## EXERCISE BRIEF
Check each line of the listing for the string "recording", count the lines that have it, and answer with that number only.

•••••

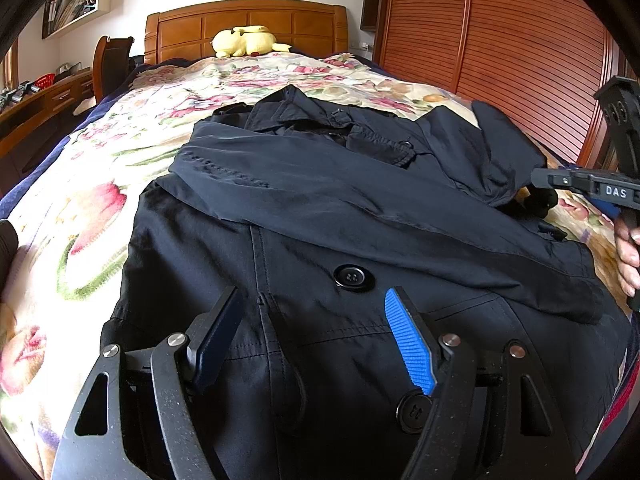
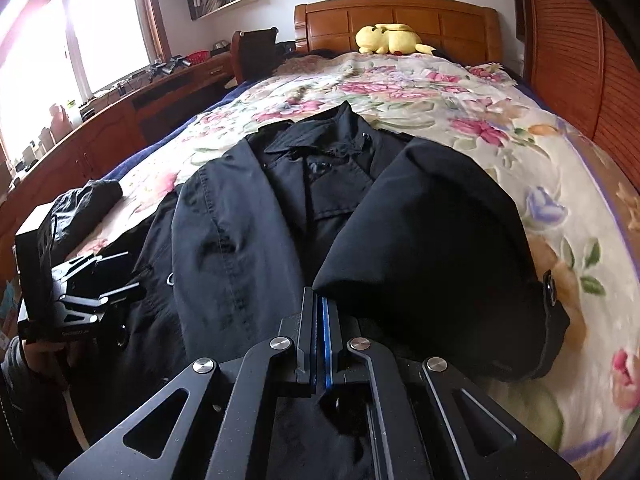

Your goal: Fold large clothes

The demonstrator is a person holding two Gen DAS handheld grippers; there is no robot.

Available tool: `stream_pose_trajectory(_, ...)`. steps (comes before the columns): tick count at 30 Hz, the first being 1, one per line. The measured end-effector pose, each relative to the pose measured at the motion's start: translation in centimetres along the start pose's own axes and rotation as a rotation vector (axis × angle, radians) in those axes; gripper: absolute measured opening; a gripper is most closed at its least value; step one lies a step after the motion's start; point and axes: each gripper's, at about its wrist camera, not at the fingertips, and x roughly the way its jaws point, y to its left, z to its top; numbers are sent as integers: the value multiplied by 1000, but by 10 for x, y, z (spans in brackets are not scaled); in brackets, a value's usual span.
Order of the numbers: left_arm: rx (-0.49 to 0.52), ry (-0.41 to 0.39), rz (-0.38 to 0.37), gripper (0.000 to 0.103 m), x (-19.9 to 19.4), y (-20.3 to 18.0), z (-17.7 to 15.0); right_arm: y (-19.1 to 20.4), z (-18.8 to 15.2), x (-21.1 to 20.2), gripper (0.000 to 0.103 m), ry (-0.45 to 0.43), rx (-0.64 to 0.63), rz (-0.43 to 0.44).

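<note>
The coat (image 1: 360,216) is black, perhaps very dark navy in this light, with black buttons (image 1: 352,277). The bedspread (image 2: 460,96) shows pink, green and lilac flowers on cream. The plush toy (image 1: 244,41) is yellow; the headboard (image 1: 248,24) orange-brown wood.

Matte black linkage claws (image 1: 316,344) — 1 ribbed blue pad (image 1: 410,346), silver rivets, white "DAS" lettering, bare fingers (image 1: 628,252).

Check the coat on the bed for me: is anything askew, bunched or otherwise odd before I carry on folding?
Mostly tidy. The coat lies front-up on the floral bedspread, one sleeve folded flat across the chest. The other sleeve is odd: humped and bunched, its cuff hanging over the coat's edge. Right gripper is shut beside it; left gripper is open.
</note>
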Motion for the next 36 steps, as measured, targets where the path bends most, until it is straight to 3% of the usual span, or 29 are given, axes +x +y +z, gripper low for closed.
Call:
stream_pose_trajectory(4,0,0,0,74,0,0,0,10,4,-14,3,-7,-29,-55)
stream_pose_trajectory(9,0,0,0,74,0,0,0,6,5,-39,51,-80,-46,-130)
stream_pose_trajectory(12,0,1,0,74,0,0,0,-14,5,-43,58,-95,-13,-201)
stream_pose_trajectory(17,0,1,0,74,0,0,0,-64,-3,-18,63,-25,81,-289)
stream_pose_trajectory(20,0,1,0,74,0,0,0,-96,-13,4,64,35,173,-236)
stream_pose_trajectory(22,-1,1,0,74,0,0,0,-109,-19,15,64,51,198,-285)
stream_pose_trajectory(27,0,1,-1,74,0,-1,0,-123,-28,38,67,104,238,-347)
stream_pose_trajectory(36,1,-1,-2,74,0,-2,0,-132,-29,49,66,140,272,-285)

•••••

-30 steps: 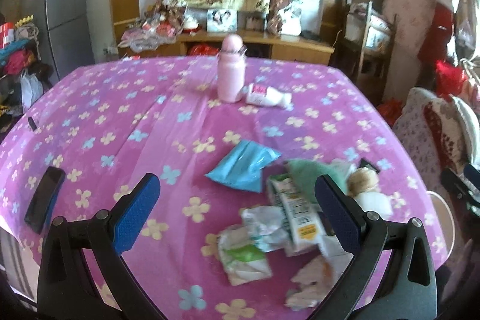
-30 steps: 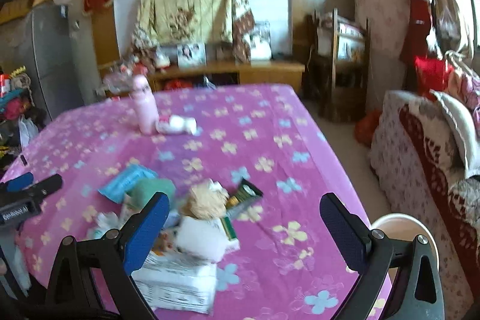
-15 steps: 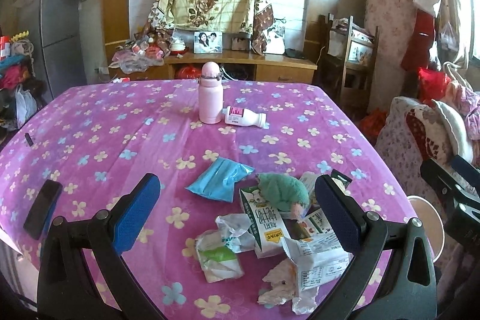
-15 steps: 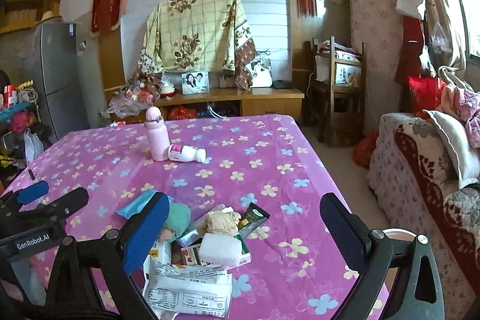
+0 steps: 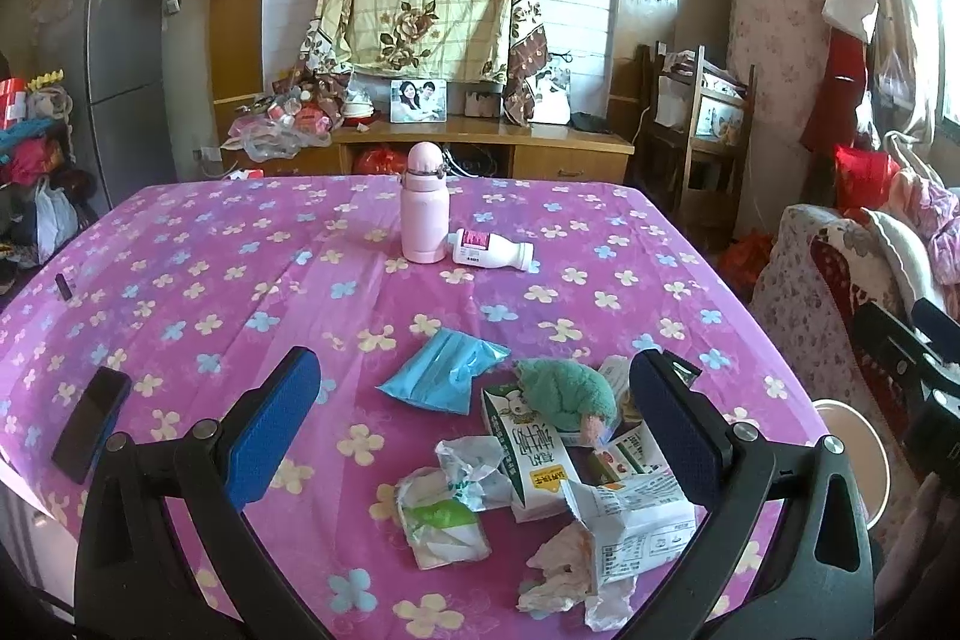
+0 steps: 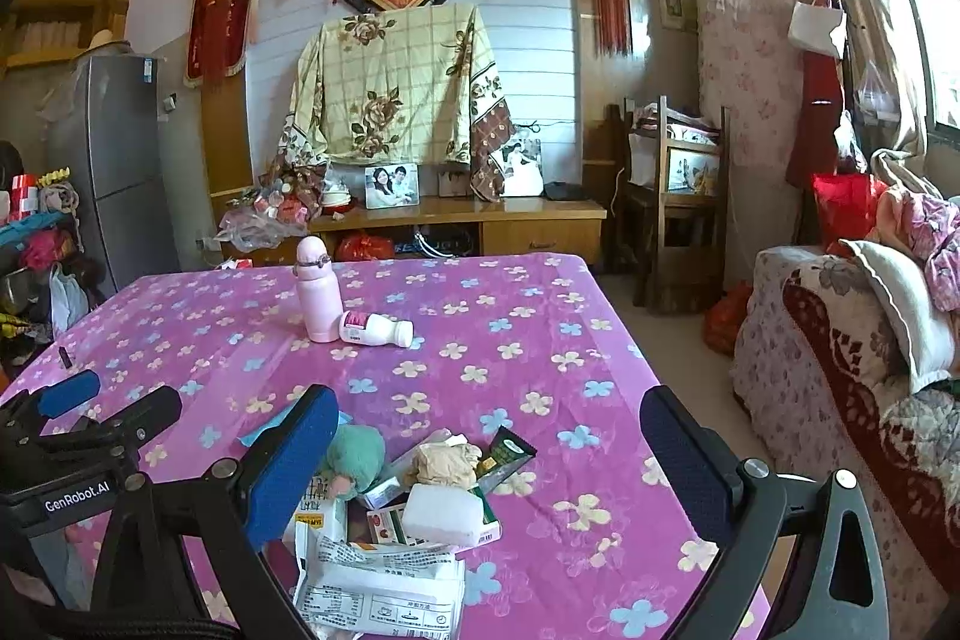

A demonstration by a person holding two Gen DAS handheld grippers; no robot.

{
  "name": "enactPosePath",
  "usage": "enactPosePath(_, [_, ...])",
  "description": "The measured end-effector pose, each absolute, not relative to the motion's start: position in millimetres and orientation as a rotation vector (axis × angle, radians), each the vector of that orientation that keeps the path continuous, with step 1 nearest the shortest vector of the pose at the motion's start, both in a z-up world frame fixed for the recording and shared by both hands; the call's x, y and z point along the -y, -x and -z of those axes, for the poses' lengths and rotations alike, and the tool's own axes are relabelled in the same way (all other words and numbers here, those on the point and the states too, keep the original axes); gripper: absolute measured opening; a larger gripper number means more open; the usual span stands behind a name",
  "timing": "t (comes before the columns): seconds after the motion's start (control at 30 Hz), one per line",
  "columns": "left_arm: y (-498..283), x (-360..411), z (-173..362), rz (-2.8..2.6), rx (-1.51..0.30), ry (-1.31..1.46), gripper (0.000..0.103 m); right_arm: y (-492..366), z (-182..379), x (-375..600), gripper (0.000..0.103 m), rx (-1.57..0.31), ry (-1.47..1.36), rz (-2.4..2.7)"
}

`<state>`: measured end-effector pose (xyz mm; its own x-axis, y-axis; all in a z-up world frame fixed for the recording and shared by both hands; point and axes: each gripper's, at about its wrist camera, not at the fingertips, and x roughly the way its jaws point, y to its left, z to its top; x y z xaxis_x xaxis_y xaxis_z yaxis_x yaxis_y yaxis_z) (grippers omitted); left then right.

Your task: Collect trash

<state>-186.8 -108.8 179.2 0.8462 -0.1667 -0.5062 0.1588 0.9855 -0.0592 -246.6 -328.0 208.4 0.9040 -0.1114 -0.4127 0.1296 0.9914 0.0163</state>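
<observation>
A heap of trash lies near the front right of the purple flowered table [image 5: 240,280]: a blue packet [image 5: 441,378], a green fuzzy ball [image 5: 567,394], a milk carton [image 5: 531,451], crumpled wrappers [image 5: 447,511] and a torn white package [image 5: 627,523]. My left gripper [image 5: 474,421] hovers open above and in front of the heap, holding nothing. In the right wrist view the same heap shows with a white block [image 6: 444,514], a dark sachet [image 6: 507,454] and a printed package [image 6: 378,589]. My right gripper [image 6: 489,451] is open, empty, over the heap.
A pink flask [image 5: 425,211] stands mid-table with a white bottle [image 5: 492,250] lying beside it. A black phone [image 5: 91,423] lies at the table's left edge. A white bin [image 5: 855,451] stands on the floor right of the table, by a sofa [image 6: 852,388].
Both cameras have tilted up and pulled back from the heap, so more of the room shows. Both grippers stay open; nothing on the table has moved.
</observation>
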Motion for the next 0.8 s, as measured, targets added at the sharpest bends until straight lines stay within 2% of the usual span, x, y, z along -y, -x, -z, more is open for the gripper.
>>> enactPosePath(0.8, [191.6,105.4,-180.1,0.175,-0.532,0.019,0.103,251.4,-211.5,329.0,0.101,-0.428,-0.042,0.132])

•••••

## EXERCISE ANSWER
2